Hardware vs Software

Discussion of chess software programming and technical issues.

Moderator: Ras

bob
Posts: 20943
Joined: Mon Feb 27, 2006 7:30 pm
Location: Birmingham, AL

Re: Hardware vs Software

Post by bob »

Uri Blass wrote:
hgm wrote:
bob wrote:If you presume that you reduce the tree without introducing any side-effects that weaken the search. Reducing the size of the tree by 50% is not exactly the same thing as searching 2x faster. And 2x faster is 50-70 Elo. LMR reduces the tree by much more than that and yet it is not worth 140+ Elo or anything remotely close to that... Or even 1/2 of that...
So you think that changing the ordering of captures can have side effects that weaken the search?
I think that improving the order of moves can make LMR more productive

The idea of LMR is to reduce depth after moves that have small chance to fail high(probably bad moves).

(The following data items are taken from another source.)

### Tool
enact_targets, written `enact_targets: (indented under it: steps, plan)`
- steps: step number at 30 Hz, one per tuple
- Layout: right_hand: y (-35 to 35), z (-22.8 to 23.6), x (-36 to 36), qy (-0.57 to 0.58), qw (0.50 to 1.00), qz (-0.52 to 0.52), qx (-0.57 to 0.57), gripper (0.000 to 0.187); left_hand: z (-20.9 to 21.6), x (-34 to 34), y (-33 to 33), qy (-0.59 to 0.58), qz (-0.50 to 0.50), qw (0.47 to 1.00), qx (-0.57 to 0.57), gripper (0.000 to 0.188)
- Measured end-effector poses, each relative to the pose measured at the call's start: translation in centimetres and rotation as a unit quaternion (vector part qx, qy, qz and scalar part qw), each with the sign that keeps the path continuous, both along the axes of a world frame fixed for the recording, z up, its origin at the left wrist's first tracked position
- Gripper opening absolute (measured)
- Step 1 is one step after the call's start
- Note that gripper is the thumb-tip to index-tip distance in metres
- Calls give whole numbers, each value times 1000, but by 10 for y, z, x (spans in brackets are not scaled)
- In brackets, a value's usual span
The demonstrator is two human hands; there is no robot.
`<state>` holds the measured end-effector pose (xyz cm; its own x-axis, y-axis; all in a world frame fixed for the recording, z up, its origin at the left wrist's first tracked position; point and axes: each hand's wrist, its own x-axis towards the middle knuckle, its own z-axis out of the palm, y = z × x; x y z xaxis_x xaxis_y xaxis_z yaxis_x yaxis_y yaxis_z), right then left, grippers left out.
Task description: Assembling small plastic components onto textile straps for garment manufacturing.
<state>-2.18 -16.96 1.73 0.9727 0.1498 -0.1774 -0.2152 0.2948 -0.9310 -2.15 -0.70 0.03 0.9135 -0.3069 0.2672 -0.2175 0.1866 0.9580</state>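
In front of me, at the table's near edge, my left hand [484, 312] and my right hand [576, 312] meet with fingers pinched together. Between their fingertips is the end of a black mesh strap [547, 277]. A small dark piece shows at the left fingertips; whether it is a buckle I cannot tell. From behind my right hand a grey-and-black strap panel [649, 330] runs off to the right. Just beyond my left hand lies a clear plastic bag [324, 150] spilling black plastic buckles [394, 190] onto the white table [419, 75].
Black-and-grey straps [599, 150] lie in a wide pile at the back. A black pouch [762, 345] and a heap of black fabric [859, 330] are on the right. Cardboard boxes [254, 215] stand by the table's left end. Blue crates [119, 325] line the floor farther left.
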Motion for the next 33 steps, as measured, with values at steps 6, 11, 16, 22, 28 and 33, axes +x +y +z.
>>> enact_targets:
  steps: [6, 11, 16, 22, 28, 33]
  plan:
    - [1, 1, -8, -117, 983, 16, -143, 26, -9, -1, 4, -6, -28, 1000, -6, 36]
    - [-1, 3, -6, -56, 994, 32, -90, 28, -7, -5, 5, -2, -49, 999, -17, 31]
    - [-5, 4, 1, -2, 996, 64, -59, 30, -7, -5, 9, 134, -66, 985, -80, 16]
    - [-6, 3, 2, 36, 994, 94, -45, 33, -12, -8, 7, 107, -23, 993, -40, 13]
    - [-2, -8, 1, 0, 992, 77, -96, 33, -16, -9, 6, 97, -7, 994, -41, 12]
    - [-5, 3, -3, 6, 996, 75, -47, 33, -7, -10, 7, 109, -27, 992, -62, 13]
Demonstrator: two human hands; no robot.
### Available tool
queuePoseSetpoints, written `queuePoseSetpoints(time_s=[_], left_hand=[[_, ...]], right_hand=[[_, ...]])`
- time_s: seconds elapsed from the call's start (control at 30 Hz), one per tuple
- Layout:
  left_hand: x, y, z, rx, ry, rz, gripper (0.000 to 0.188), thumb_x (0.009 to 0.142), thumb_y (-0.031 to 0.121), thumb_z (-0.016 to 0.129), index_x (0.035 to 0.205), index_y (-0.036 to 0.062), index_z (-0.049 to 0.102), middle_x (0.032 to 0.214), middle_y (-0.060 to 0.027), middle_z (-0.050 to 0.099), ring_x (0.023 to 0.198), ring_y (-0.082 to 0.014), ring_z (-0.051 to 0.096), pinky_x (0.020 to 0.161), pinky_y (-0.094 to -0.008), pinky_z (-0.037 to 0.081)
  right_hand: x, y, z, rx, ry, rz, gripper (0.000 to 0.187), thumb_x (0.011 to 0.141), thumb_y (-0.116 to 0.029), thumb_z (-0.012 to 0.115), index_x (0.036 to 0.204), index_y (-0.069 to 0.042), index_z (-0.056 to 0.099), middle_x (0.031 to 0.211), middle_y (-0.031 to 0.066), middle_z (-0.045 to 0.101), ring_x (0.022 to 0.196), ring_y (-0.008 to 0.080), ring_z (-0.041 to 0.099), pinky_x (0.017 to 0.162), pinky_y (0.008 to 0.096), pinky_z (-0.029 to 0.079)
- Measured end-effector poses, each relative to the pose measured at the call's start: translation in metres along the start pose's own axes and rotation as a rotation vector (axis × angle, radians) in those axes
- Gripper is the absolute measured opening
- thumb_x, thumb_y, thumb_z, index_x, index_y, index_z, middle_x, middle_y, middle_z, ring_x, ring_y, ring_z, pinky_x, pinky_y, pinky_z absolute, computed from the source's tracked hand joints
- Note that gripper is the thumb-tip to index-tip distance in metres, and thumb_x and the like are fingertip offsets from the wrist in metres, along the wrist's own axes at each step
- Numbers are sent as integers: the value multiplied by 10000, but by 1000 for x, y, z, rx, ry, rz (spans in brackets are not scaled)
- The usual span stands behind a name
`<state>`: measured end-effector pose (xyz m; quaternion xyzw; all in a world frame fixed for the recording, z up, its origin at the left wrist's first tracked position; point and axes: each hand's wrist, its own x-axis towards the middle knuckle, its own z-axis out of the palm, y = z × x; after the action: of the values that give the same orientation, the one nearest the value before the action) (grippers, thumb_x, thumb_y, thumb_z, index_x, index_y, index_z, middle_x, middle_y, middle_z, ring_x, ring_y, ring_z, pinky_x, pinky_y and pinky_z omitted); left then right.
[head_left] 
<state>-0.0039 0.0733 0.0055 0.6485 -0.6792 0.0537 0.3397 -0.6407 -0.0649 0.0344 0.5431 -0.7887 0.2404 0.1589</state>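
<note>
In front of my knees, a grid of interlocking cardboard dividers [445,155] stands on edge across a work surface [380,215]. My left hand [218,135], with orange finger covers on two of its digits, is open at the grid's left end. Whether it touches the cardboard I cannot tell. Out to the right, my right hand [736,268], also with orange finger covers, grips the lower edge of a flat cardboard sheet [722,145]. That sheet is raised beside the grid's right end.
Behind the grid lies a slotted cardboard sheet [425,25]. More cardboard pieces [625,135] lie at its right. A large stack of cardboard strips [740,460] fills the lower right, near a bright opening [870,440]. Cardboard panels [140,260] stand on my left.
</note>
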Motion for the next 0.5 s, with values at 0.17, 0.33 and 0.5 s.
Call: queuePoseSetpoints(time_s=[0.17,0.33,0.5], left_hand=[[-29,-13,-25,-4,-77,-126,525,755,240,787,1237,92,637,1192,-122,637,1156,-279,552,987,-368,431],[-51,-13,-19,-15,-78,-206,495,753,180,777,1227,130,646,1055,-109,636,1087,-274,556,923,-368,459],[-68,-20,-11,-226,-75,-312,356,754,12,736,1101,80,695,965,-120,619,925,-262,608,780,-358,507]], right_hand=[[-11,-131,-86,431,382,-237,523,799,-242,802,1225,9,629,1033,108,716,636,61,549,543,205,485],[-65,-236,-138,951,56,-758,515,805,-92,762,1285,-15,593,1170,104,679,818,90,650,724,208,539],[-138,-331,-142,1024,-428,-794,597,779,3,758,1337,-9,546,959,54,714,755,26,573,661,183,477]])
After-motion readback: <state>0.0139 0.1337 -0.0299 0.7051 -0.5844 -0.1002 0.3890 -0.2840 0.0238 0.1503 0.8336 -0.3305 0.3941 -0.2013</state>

The main disadvantage of LMR is that sometimes you reduce good moves that can fail high and do not have enough depth for them to see that they fail high because of the LMR.

If you have better order of moves you reduce less good moves that can fail high(without LMR) so the disadvantage is less significant.

Uri
personally I believe that the "L" in LMR is going to disappear before long. At least it will in Crafty. I'm not willing to randomly reduce some moves and not others, for no reason other than they are later in the move list. We already extend some, reduce some, and leave some completely alone. I believe that this needs to be done in a better way, but nothing as ugly or useless as using the old history imformation ideas...
User avatar
hgm
Posts: 28337
Joined: Fri Mar 10, 2006 10:06 am
Location: Amsterdam
Full name: H G Muller

Re: Hardware vs Software

Post by hgm »

Laskos wrote:
hgm wrote:The rule of thumb that works reasonably for most enngines is

Elo = 100 ln(T) + constant.

As ln 2 = 0.693 this predicts 69.3 Elo gain for a doubling of the search time. For factors very close to 1 the logarithm can be expanded as ln(T) = ln(1+(T-1)) ~ T-1.

In this limit you gain 1 Elo per percent of speedup.
I agree with you in general terms, but I think it should be refined, Elo = A ln(1+B*T)+constant, but Bob says that in his case it is pretty linear, B*T + constant. My guess is that Bob's logarithm is getting linear because in his case Elo = A ln(1+epsilon*T)+constant~=B*T+constant, thus linear. For large B or T it becomes logarithmic. I just explained that earlier.

Kai
This is a fishy formula. You expect the strength of an engine to approach a finite value if you have it run at zero time?

If there is any correction term inside the logarithm, it must be a negative one:

Elo = A*ln(B*T-epsilon) + constant

Because when T is so small that the engine cannot print the required number of moves, it will forfeit 100% of the games on time, and so will have minus-infinite Elo.

But by today's standards epsilon is totally negligible (if we talk about second, or even millisecond games).
User avatar
Laskos
Posts: 10948
Joined: Wed Jul 26, 2006 10:21 pm
Full name: Kai Laskos

Re: Hardware vs Software

Post by Laskos »

hgm wrote:
Laskos wrote:
hgm wrote:The rule of thumb that works reasonably for most enngines is

Elo = 100 ln(T) + constant.

As ln 2 = 0.693 this predicts 69.3 Elo gain for a doubling of the search time. For factors very close to 1 the logarithm can be expanded as ln(T) = ln(1+(T-1)) ~ T-1.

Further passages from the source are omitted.